- Opening Delimiter -

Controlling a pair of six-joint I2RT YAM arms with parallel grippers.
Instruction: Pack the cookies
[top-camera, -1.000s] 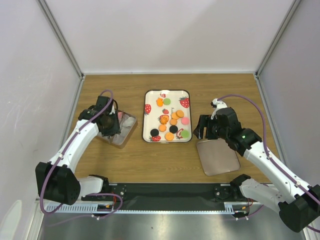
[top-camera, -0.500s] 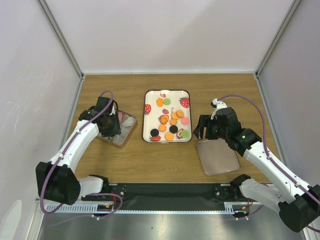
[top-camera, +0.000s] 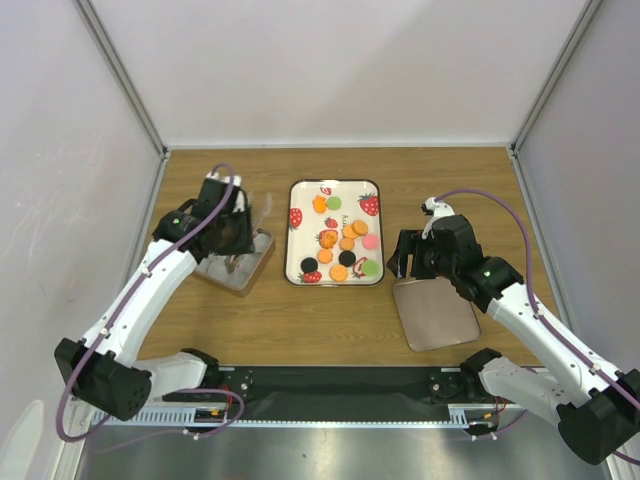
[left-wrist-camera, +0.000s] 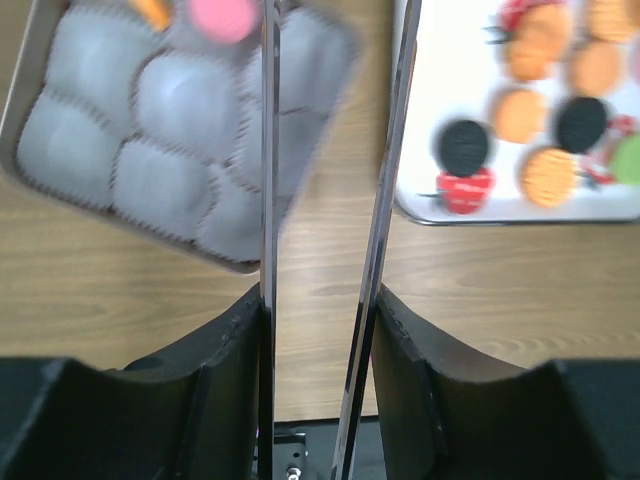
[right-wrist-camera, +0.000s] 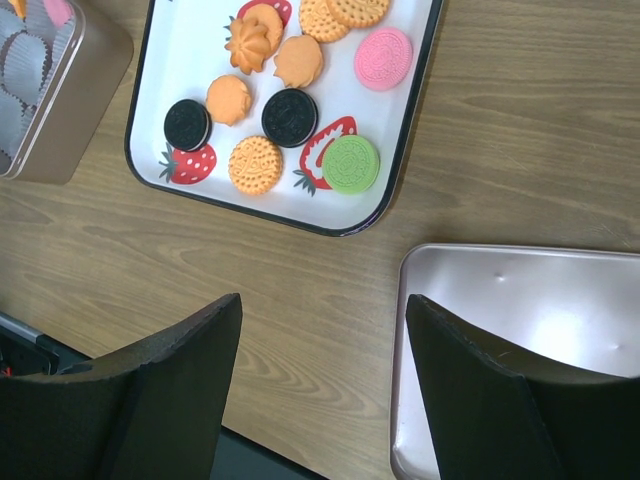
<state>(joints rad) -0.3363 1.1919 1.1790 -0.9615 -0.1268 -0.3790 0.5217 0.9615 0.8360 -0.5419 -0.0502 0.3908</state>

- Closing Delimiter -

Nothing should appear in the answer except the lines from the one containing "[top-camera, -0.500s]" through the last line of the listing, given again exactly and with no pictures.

[Response for this exercise]
[top-camera, -0.500s] 
[top-camera, +0.000s] 
[left-wrist-camera, +0.000s] 
[right-wrist-camera, +0.000s] 
<state>(joints rad) -0.3363 1.1919 1.1790 -0.9615 -0.1268 -0.3790 0.5217 0.9615 0.8360 -0.5419 -0.0502 0.3908</state>

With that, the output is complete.